C’est l’aube. L’air est doux. Le vieux Simm et son chien Bic traversent un village endormi. Brusquement, un volet claque, et la façade de l’hôtel Splendide s’illumine d’un visage inconnu – la rencontre est fugitive, immense et violente. Mais soudain les murs se lézardent et tout bascule dans un tremblement de terre. Dans les ruines, au milieu des cris et des larmes, Simm veut retrouvé le jeune étranger avec lequel il a échangé un regard quelques secondes avant le drame. Dans la folie qui suit le séisme, alors qu’on ne laisse plus que mort, il gesticule, il crie, tire les sauveteurs par le bras. Là, il est là! Il l’a vu…

Et il est là, sous les décombres, il vit encore…

Il parle, et lorsqu’il parle… C’est comme si j’avais moi aussi disparue sous ce tas de gravas des années durant…

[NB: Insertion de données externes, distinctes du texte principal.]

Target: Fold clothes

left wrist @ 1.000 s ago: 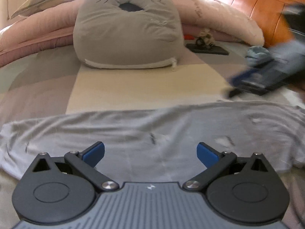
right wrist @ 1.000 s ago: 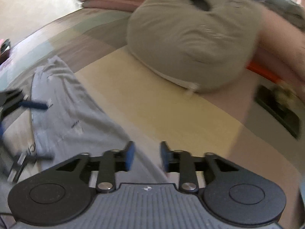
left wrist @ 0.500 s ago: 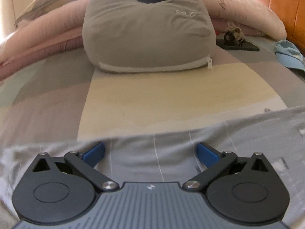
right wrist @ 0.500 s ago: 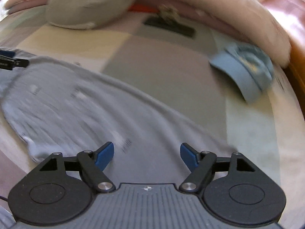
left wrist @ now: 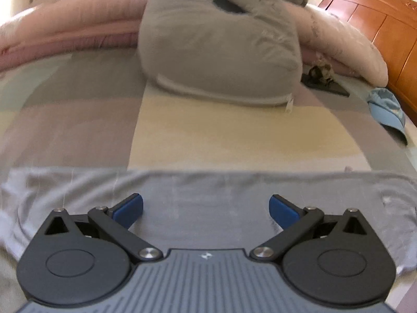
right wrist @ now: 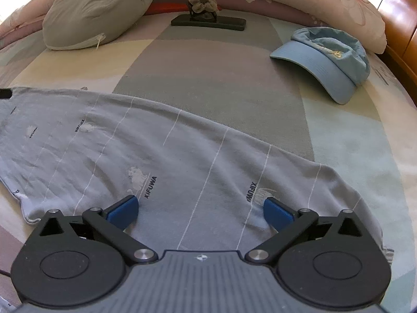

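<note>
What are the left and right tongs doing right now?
Left tongs: open, empty, over the grey garment.
Right tongs: opening wide, holding nothing; the garment lies flat beneath, not pinched.

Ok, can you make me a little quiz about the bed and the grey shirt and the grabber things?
1. True or false: the pale grey striped cotton shirt lies spread flat on the patchwork bedsheet.
2. Which thing lies nearest the orange wooden headboard? A) the light blue cloth cap B) the grey stuffed cat pillow C) the flat black slab with the fabric flower
3. Fill in: the right tongs are opening, with nothing but flat ____ beneath them.

Key: 1 true; 2 A; 3 shirt. The left tongs also stand open above the shirt.
</note>
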The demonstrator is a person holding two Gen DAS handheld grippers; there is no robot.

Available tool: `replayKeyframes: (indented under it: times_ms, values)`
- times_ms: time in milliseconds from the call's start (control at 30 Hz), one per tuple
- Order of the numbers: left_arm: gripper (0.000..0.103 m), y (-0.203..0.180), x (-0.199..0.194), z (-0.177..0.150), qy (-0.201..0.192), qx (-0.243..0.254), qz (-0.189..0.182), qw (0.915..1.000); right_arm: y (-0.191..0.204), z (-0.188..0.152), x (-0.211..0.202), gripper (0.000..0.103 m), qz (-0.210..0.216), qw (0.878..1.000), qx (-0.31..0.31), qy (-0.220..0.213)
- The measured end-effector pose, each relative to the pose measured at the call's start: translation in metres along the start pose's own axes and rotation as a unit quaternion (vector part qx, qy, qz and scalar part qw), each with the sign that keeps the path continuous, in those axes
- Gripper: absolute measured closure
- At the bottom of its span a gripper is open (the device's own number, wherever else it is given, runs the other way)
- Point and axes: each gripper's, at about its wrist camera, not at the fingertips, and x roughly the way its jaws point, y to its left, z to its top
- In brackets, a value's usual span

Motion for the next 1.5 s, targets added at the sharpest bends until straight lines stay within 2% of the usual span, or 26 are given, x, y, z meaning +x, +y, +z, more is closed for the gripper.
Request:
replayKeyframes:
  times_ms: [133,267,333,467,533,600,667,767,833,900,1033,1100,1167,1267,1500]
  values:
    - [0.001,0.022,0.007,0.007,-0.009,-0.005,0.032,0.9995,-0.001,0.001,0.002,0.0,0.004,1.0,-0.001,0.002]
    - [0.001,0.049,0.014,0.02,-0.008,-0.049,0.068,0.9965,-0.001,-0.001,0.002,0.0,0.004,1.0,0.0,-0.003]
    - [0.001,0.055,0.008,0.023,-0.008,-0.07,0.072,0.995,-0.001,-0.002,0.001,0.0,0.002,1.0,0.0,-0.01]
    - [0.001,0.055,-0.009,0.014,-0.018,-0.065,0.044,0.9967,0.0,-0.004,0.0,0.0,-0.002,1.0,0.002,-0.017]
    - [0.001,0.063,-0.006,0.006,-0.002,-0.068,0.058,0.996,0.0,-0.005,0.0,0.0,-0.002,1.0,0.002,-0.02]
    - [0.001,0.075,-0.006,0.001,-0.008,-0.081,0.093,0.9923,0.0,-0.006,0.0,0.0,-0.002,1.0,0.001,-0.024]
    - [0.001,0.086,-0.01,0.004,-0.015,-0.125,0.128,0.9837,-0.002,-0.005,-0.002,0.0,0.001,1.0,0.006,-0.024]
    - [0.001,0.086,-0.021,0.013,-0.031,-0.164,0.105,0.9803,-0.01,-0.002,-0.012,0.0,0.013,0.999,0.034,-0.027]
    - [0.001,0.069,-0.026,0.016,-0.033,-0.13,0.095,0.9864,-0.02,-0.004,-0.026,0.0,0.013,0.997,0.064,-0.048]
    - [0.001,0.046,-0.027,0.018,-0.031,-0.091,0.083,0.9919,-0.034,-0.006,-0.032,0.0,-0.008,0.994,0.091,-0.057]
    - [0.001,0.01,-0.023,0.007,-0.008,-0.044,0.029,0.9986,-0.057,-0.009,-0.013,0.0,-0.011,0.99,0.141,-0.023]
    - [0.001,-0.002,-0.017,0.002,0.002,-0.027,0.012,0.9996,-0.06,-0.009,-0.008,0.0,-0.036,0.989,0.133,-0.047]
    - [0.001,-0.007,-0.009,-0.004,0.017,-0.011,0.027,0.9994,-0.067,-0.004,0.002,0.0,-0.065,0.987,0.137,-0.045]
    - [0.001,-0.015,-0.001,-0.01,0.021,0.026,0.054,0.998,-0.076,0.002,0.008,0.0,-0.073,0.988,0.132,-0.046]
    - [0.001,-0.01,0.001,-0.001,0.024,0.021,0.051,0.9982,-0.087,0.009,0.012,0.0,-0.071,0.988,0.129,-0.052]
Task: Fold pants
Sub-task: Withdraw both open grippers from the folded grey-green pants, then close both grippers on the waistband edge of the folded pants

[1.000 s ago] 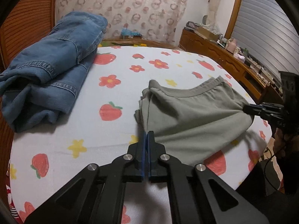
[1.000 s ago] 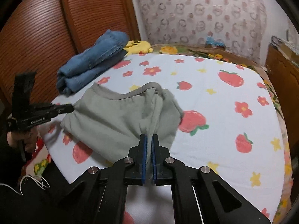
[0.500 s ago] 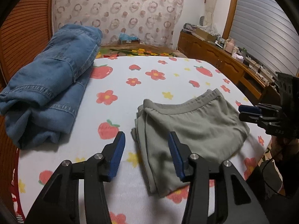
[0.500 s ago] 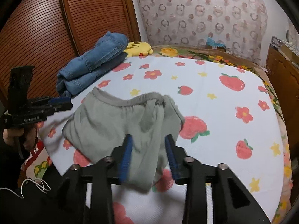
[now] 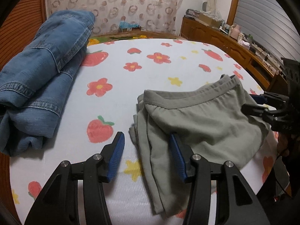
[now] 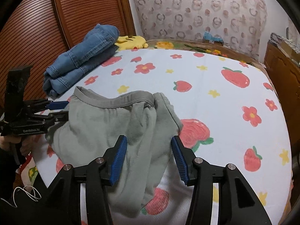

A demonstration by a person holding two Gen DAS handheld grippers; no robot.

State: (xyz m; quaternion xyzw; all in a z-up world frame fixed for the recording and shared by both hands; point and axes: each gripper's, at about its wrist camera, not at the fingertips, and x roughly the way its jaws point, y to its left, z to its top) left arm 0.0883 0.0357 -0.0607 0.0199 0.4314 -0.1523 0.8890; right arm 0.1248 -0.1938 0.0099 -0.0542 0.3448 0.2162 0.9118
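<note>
Both tools, left (image 5: 146, 155) and right (image 6: 149, 158), just released the pants (image 5: 202, 123), jaws wide, right still opening: fold laid.

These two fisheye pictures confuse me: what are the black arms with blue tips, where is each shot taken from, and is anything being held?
Each picture comes from a camera mounted on a hand-held two-finger gripper, looking forward along its fingers. In the left wrist view the left gripper fills the foreground and the right gripper shows at the right edge; the right wrist view shows the right gripper up close. On the strawberry-and-flower bedsheet lie the folded grey-green knit pants and, further back, a folded blue denim jeans pile. Nothing is held: the left jaws stand open over the pants' edge, and the right jaws are opening above the cloth.
</note>
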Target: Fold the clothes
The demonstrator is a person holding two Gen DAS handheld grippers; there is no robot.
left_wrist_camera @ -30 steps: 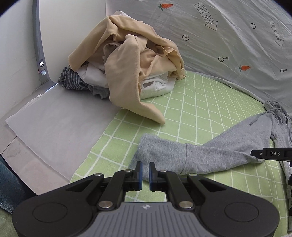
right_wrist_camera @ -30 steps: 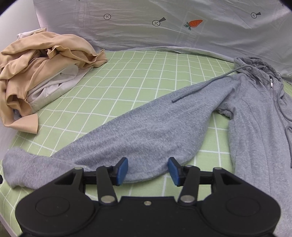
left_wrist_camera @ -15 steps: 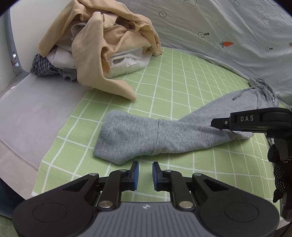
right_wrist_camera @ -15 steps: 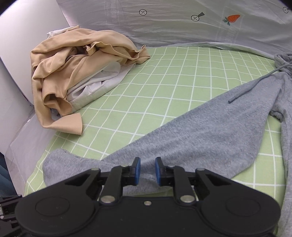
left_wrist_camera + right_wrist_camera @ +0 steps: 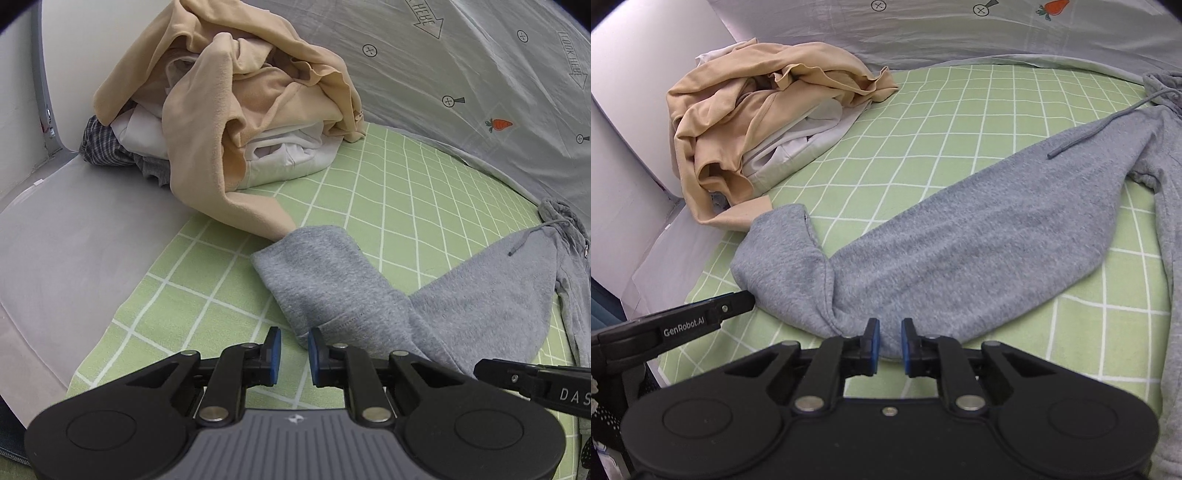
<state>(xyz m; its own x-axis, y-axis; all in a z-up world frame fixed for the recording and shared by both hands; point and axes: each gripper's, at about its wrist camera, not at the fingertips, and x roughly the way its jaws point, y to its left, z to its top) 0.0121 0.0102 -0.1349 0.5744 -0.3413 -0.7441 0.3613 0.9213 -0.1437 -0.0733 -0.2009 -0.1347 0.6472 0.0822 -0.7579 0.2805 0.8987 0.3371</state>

« Avant?… j’étais absent, immobile. Avant? C’était quand, avant?… Ce jet de lumière, je le boirais!… Ma main peut l’atteindre, le garder. Avant? Je n’existais plus. Avant d’entendre cette voix, c’était l’enfer… Même pas… Ce n’était rien, plus rien… Ça ne bougeais plus autours de moi, ni en moi… Autant qu’il lm’en souvienne, c’était fini… Tu n’étais rien… Le silence était vide. Je ne vivais même plus. Jusqu’à cette voix… A présent j’écarte, je referme mes doigts, je les avance, je les retire… Le rayon de lumière est toujours là, dans ma cage. Je l’attrape comme un oiseau, il se repend sur toute ma peau… Je me sens!… Depuis sa voix, je me sens… Tu remues lentement sur place, tu vis!… J’ai mal dans les mollets, les épaules, la nuque… Avant?… J’étais de la pierre. Un tas. Abandonné. M’abandonnant. Je voulais que ça finisse, glisser dans le sommeil. Une larve. Tu t’enfonçais, c’était presque bon… Qui m’en a arraché? Pas moi. Je ne voulais pas revenir, recommencer, me débattre encore… J’étais dans ma coquille, je m’absentais doucement, ça me suffisait. (…) Comment tout cela est-il arrivé? C’est loin. Tu te rappelles? J’essaie. Quand tout s’est déchiré, j’ai lutté comme un fou. Je glissais, je glissais, le sable, les gravats, les poutres me retombaient dessus… la poussière m’emplissait la gorge. Tu étouffais. Tu hurlais. Tu as hurlé des heures, mais personne de t’entendait. Tu n’as plus de force, tu t’engourdis, tu renonces. Des heures, des jours, des siècles. (…) Tu tombes dans le gouffre, les yeux ouverts… ça se rabat sur ta tête, ça explose tout autours. Je ne veux plus entendre ses hurlements d’écorchés. Je ne veux plus m’entendre… Non, essaie, essaie, essaie, fais un effort, rappelle-toi, tu t’es retrouvé emmuré seul. Tu découvre au fond de ta poche un briquet, tu t’éclaires… le plafond te semble fragile, il risque de s’effondrer d’une seconde à l’autre… Tu es cerné, tu cherches un passage, il n’en existe plus… J’allume, j’éteins ce briquet, l’étincelle te garde en éveil, tu t’attaches à cette flamme, tu n’as plus qu’elle, tu veux la garder, la préserver, chaque goutte d’essence compte, chaque goutte… Dehors, tu gaspillais les minutes, le temps… Tu laissais filer, tu dilapidais… (…) Envie, folie de vivre tout à coup. De plus en plus. Dehors, souvent, c’était le contraire. Il y avait des jours où je souhaitais en finir. L’air du temps était à la dérision. Ton air. Que cherchais-tu vraiment? Que voulais-tu vraiment? Aimais-tu cette vie que tu réclames?… « (…)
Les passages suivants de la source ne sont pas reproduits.